For instance, he maintains that the “memsahibs” (a word he is inordinately fond of) managed to remove Indian cuisine from British tables, imposing their own view of what food should be, that is either British and heavy or French and inappropriate. Yet, every menu, every description of every meal, breakfast, lunch (tiffin) and even dinner seem to include curries and pilavs. They had not all gone.
Tory Historian suspects that the homes of the numerous traders and businessmen as well as lower rank officials that do not figure in Mr Burton’s accounts had a greater preponderance of Indian food than the Viceroy’s or various Governor-General’s formal dinners.
Another crime the Victorians were apparently guilty of is contempt for all things Indian (Mr Burton clearly does not know about Lord Curzon’s hard work to preserve Indian memorials and architectural works of art) and disregard for Indian notions. Yet he also tells us that “[i]n certain parts of India it was not permitted to eat pea-fowl, however, out of respect for Hindus, who consider the bird sacred”.
Furthermore, it seems that British officers would attend important Hindu and Muslim festivals throughout the year as a mark of respect, as well as invite various high-ranking Indians to Christmas parties. So, errm, what is the truth about that lack of respect? Some and some, as usual? Or, maybe people who attempt to write on any aspect of cultural history should learn more about their subject (including the timing of when service à la Russe, that is course following a course in the now accepted fashion, became the norm in Britain).
Given all that, why does Tory Historian think that this is a pleasant book to read? Because when David Burton manages to overcome his prejudices he produces a delightful set of stories about what the British ate in India. It cannot really be called a history because he hops around so much, demonstrating a story from the early twentieth century by providing an anecdote or a description from the early nineteenth.
A number of his quotations had Tory Historian reaching for library catalogues for further reading. Above all, there are the recipes. How can one resist dishes that are called: Pineapple Beef, Jahl Fry, Sandhurst Curry (one to try on one’s enemies), Navroji Framji’s Mahratha-Mode Meat Curry or desserts such as Pootoo Rice Fritters? Tory Historian intends to try one or two and describe recipes and results.
The other book is a more scholarly one: “Coffee and Coffeehouses” by Ralph S. Hattox.
Professor Hattox, who appears to be an expert on the history of coffee, an excellent thing to be in Tory Historian’s opinion, “The Origin of a Social Beverage in the Mediaeval Near East”. He writes of the early history of coffee, its use in Sufi rituals, the general growth of its consumption and the importance of coffeehouses as social and cultural centres.
The early part of the book is taken up with the ferocious debates and fights around the introduction of coffee, the furious attacks on it and the rituals around it by Islamic scholars and the equally furious defence by other scholars and people who liked coffee.

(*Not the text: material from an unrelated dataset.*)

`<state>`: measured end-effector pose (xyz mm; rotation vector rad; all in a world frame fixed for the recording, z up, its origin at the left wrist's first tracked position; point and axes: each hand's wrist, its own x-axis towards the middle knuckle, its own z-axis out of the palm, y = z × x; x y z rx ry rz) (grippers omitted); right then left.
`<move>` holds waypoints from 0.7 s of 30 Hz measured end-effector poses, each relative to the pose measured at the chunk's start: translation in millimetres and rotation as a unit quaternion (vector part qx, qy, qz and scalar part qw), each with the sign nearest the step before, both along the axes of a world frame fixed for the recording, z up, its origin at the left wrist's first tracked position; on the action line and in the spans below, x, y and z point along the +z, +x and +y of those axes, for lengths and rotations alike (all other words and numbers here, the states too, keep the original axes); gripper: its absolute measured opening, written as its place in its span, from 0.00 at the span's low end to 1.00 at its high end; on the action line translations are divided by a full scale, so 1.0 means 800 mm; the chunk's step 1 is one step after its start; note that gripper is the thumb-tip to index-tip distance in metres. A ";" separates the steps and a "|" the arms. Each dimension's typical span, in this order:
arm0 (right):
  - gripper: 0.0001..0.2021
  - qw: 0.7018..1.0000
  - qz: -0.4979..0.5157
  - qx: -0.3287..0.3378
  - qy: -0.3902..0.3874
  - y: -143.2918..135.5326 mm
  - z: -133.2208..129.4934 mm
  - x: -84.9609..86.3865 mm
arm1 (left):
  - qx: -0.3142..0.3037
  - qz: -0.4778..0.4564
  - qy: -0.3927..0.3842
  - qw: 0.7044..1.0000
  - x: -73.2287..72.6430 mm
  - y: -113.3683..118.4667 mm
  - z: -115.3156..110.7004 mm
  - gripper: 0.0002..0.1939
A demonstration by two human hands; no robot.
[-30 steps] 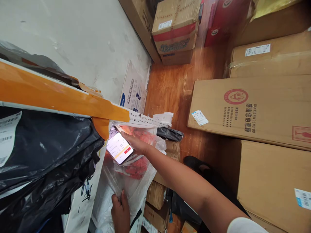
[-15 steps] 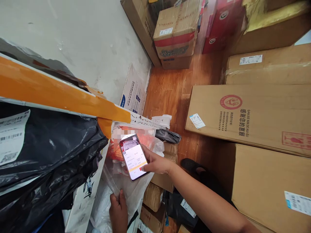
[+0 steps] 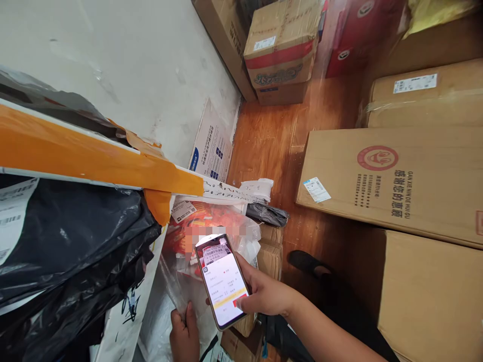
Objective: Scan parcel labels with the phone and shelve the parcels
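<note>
My right hand holds a smartphone, its thumb over a red button low on the lit screen. The screen shows a camera picture of a barcode label above lines of text. Below and left of the phone, my left hand pinches the edge of a clear plastic bag. Red and orange packaging shows through the plastic, with a white label at its upper left. The phone covers part of the bag.
A shelf edge with orange tape runs along the left above black plastic parcels. Large cardboard cartons stand on the right, and more boxes at the back. Wooden floor shows between them. A shoe is below.
My right hand and the phone have moved down and to the right, uncovering more of the red packaging and its label. My left hand keeps its pinch on the bag.
</note>
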<state>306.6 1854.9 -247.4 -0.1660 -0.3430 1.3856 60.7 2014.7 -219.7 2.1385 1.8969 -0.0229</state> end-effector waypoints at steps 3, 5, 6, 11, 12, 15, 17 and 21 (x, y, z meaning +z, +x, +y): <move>0.45 1.000 -0.010 -0.006 -0.001 0.002 0.003 0.003 | -0.002 -0.003 0.003 1.000 -0.001 -0.002 0.001 0.14; 0.45 1.000 -0.014 -0.008 -0.001 0.004 0.004 0.003 | -0.005 0.000 0.005 1.000 -0.001 -0.003 0.000 0.14; 0.44 1.000 -0.016 -0.006 0.002 0.005 0.004 0.004 | -0.007 0.000 0.006 1.000 -0.001 -0.002 -0.001 0.14; 0.44 1.000 -0.013 0.004 0.003 0.008 0.003 0.006 | -0.018 -0.006 0.021 1.000 0.001 0.005 -0.006 0.15; 0.44 1.000 -0.012 0.005 0.004 0.008 0.003 0.006 | -0.017 -0.006 0.025 1.000 0.002 0.008 -0.007 0.15; 0.45 1.000 -0.016 0.004 0.013 0.008 0.003 0.006 | -0.010 -0.004 0.031 0.999 0.005 0.016 -0.011 0.15; 0.45 1.000 -0.018 0.002 0.015 0.007 0.002 0.005 | -0.005 0.004 0.039 0.999 0.006 0.021 -0.013 0.15; 0.46 1.000 -0.021 0.000 0.014 0.005 0.000 0.005 | -0.007 0.010 0.046 0.999 0.007 0.024 -0.015 0.15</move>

This proves that in the Near East, just as later in Europe, coffee had and has a magical quality, good or bad. Coffeehouses were always dangerous places as far as the authorities were concerned; the drinking of coffee was often perceived as something akin to black magic (and that is not counting the fortune telling that revolves round coffee sediment).
On the evidence of the first two chapters Professor Hattox’s book, based on Arab and European sources will impart much of interest. Plus there are delightful illustrations of coffee makers, coffee drinkers and coffeehouses.